[ABOUT THIS EXERCISE]: A faithful transcription of all the data is required.

[PROVIDED DATA]:
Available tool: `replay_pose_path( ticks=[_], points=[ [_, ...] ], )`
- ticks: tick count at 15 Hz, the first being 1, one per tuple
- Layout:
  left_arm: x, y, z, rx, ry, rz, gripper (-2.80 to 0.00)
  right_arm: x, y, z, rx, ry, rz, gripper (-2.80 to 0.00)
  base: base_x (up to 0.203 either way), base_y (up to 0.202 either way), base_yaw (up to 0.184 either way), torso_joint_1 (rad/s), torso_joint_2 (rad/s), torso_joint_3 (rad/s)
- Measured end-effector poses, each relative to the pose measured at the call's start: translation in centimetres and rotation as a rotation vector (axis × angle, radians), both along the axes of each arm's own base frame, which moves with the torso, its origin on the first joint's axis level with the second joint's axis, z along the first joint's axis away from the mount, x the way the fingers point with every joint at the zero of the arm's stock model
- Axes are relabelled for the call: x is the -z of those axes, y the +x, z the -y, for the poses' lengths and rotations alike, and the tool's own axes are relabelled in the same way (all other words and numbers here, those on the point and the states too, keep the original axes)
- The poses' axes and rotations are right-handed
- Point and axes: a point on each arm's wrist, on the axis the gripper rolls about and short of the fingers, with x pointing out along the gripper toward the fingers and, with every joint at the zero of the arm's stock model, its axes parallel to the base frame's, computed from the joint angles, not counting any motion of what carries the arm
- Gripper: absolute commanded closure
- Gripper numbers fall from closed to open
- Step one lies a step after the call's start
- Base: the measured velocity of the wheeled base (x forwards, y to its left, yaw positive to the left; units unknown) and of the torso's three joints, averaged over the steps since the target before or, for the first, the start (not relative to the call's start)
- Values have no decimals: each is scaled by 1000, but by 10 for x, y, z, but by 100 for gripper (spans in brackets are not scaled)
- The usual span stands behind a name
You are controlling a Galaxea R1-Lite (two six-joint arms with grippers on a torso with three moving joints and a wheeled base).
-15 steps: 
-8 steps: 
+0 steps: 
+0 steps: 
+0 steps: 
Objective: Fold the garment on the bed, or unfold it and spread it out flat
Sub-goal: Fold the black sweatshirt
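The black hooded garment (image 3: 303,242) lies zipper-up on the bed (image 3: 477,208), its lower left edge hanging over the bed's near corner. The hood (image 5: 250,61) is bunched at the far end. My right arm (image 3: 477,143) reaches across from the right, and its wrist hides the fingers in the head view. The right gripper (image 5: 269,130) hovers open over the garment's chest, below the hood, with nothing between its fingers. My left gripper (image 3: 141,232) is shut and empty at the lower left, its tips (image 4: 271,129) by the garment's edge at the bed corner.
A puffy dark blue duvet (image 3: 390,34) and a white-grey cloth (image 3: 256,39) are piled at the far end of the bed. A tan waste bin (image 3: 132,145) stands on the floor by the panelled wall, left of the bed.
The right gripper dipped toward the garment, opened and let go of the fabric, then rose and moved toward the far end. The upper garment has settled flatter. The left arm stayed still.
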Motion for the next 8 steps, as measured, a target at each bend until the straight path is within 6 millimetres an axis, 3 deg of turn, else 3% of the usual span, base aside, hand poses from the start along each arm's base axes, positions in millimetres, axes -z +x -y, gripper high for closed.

[REPLY TO THE EXERCISE]:
Available tool: `replay_pose_path( ticks=[_], points=[ [_, ...] ], )`
- ticks: tick count at 15 Hz, the first being 1, one per tuple
- Layout:
  left_arm: x, y, z, rx, ry, rz, gripper (-2.80 to 0.00)
  right_arm: x, y, z, rx, ry, rz, gripper (-2.80 to 0.00)
  base: base_x (up to 0.203 either way), base_y (up to 0.202 either way), base_yaw (up to 0.184 either way), torso_joint_1 (rad/s), torso_joint_2 (rad/s), torso_joint_3 (rad/s)
- Measured end-effector poses, each relative to the pose measured at the call's start: translation in centimetres and rotation as a rotation vector (axis × angle, radians), both along the axes of each arm's own base frame, which moves with the torso, its origin on the first joint's axis level with the second joint's axis, z along the first joint's axis away from the mount, x the way the fingers point with every joint at the zero of the arm's stock model
- Axes are relabelled for the call: x is the -z of those axes, y the +x, z the -y, for the poses' lengths and rotations alike, and the tool's own axes are relabelled in the same way (all other words and numbers here, those on the point and the states too, keep the original axes)
- The poses' axes and rotations are right-handed
- Point and axes: a point on each arm's wrist, on the axis the gripper rolls about and short of the fingers, with x pointing out along the gripper toward the fingers and, with every joint at the zero of the arm's stock model, its axes parallel to the base frame's, computed from the joint angles, not counting any motion of what carries the arm
- Gripper: absolute commanded closure
- Gripper numbers fall from closed to open
- Step one lies a step after the call's start
- Base: the measured velocity of the wheeled base (x forwards, y to its left, yaw positive to the left; units unknown) and of the torso's three joints, averaged over the steps since the target before or, for the first, the start (not relative to the call's start)
- Values have no decimals: each is scaled by 1000, but by 10 for x, y, z, but by 100 for gripper (spans in brackets are not scaled)
- The usual span stands behind a name
You are controlling a Galaxea R1-Lite (two six-joint arms with grippers on a torso with three moving joints and a wheeled base).
-15 steps: 
-8 steps: 
+0 steps: 
+0 steps: 
+0 steps: 
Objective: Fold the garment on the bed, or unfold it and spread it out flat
Sub-goal: Fold the black sweatshirt
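The black hooded garment (image 3: 303,242) lies zipper-up on the bed (image 3: 477,208), its lower left edge hanging over the bed's near corner. The hood (image 5: 250,61) is bunched at the far end. My right arm (image 3: 477,143) reaches across from the right, and its wrist hides the fingers in the head view. The right gripper (image 5: 269,130) hovers open over the garment's chest, below the hood, with nothing between its fingers. My left gripper (image 3: 141,232) is shut and empty at the lower left, its tips (image 4: 271,129) by the garment's edge at the bed corner.
A puffy dark blue duvet (image 3: 390,34) and a white-grey cloth (image 3: 256,39) are piled at the far end of the bed. A tan waste bin (image 3: 132,145) stands on the floor by the panelled wall, left of the bed.
The right gripper dipped toward the garment, opened and let go of the fabric, then rose and moved toward the far end. The upper garment has settled flatter. The left arm stayed still.
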Motion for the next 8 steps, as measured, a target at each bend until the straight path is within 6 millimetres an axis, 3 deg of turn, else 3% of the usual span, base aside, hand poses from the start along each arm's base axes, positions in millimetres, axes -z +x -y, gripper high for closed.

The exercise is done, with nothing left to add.